An Even More Radical Solution
Each of these solutions works, but there are some serious downsides that might cause the less insightful people who don't appreciate the importance of inequality to withhold their support. Let's do a little radical brainstorming.
First let's look at the actual statistic that incites such outrage. As noted earlier, it is the GINI coefficient of household income. But this is not the only GINI coefficient: as also noted earlier, there is a GINI coefficient of education, upon which America has one of the best scores in the world. And of course there is the GINI coefficient of individual income rather than household income. On that coefficient, America has ... ahem ... a relatively low income inequality score. France in particular has a higher level of inequality on the individual income GINI coefficient. Whoa. Who'd have expected that?
Could it be that we could solve our inequality problem just by noticing that the upsetting statistic is deeply flawed, and that there is more than one relevant statistic, and that these deeply flawed stats do not even agree that America is in bad shape? Could we just change ourselves, to take a broader and perhaps wiser view of the world, to fix the problem? Perhaps a few of us may conclude that, just maybe, this is the way to solve inequality after all.

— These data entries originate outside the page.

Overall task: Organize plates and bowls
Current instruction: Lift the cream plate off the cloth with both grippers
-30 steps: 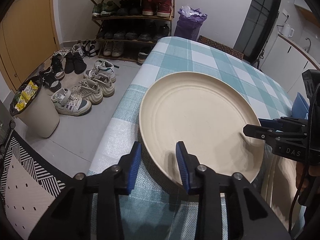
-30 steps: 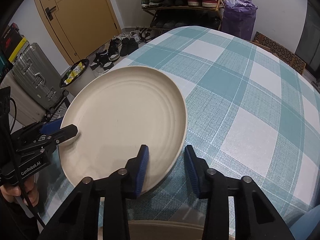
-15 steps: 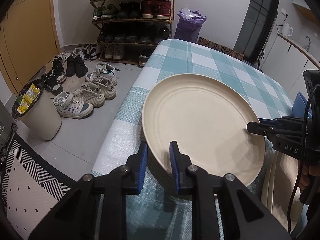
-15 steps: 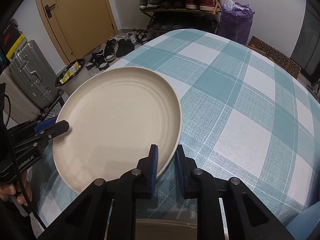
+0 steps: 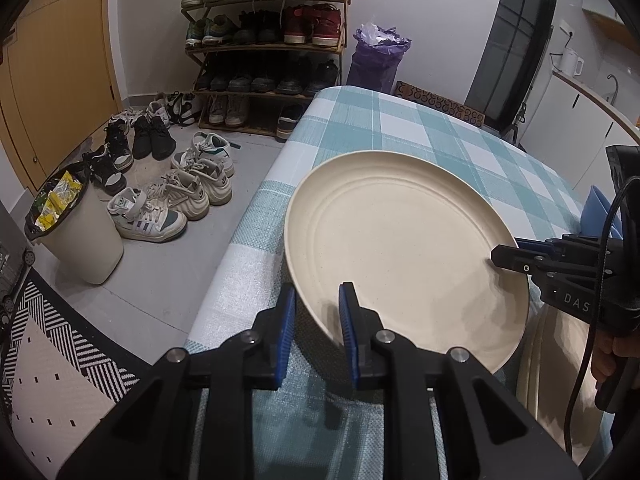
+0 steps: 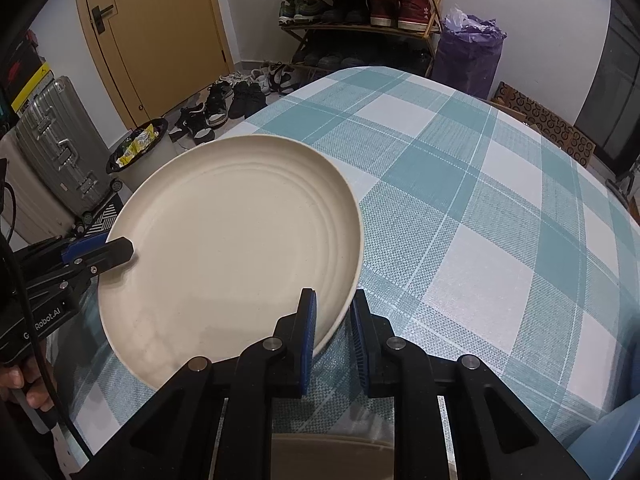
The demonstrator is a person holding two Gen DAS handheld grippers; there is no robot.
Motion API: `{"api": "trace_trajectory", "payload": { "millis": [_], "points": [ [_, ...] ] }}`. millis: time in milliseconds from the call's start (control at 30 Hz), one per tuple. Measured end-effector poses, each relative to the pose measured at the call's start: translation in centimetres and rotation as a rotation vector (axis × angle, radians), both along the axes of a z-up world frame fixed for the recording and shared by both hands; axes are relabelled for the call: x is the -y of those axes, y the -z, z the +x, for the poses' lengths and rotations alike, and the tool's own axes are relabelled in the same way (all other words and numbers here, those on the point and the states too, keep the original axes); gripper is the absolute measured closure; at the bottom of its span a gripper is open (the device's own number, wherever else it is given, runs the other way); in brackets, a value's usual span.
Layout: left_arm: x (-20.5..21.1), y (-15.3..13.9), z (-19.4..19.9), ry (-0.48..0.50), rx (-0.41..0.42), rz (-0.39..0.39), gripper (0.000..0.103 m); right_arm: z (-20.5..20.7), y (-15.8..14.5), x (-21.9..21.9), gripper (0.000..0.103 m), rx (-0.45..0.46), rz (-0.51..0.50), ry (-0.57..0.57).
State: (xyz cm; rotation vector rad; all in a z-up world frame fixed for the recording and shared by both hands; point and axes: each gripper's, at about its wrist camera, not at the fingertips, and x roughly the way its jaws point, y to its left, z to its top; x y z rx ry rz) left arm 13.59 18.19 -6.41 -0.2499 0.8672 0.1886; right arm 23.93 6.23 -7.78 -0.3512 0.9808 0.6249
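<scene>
The left tool [image 5: 317, 312] is clamped on the near rim of the cream plate [image 5: 400, 248]. The right tool [image 6: 333, 322] pinches the opposite rim. The plate hangs tilted just above the checked desk [image 6: 460, 200], at its corner.

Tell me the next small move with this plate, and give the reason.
Probably lift it level with both claws. The left claw and right claw each pinch the cream plate at opposite rim edges, and one edge seems raised off the checked tablecloth, so the grips look ready.
</scene>
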Motion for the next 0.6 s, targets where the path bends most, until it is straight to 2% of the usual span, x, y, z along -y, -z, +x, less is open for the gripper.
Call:
{"api": "trace_trajectory", "payload": {
  "millis": [600],
  "points": [
    [1.6,-3.2,-1.7,0.014,0.065,0.021,0.083,-2.3,-3.7,1.8,0.085,0.064,0.042,0.022]
  ]
}}
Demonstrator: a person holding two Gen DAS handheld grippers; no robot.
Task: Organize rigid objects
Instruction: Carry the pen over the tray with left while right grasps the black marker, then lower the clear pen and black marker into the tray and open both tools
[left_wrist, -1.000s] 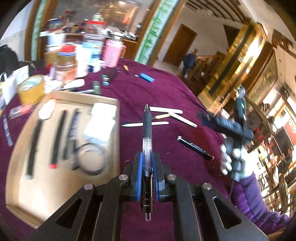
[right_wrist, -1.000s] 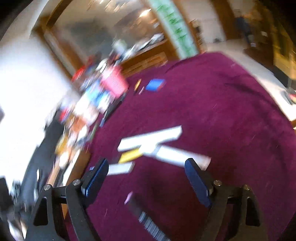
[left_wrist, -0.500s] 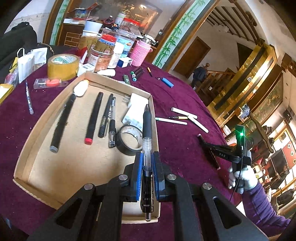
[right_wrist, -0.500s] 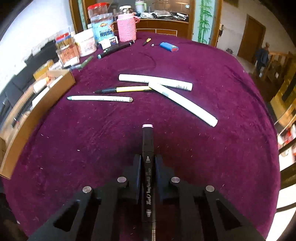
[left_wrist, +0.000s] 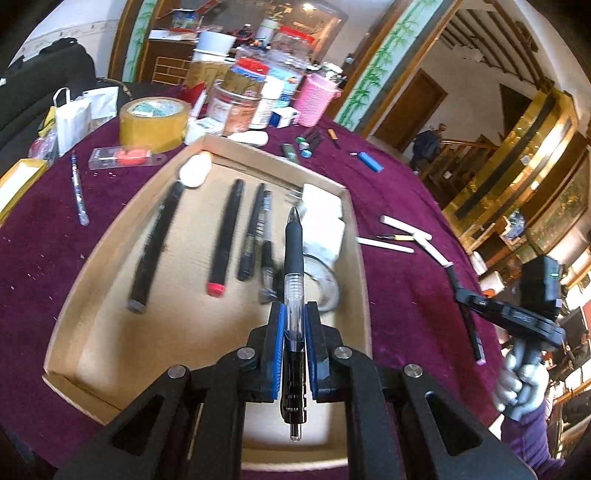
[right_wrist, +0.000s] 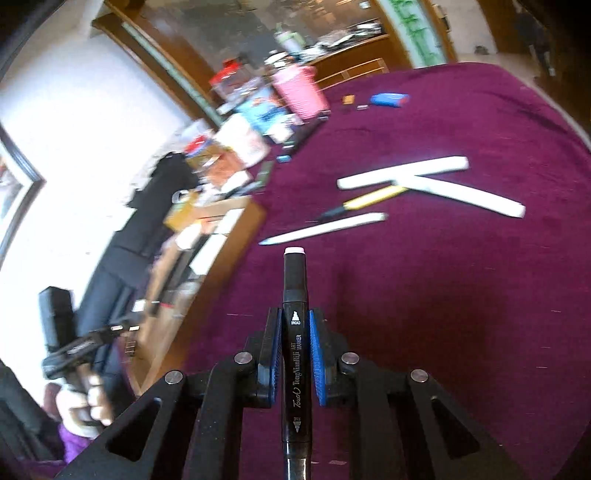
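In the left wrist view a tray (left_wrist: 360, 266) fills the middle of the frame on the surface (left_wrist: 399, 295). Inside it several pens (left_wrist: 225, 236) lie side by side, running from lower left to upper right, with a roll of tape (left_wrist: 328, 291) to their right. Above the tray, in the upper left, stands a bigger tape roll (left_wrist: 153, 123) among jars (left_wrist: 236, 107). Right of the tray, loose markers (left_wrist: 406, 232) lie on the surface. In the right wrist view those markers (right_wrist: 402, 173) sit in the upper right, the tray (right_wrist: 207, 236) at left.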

I hypothesize that some people confuse inequality with poverty. Poverty is a different issue. Poverty is just a bad thing to have around. Let us discuss ways to reduce it. But inequality has many causes, and many of those causes are features of the evolving American society that we applaud.
In the movie Abyss, the heroine observes when faced with a person who has gone over the edge with fear and rage, "You have to look with better eyes than that."
Yes. We have to look with better eyes, with eyes filled with sanity.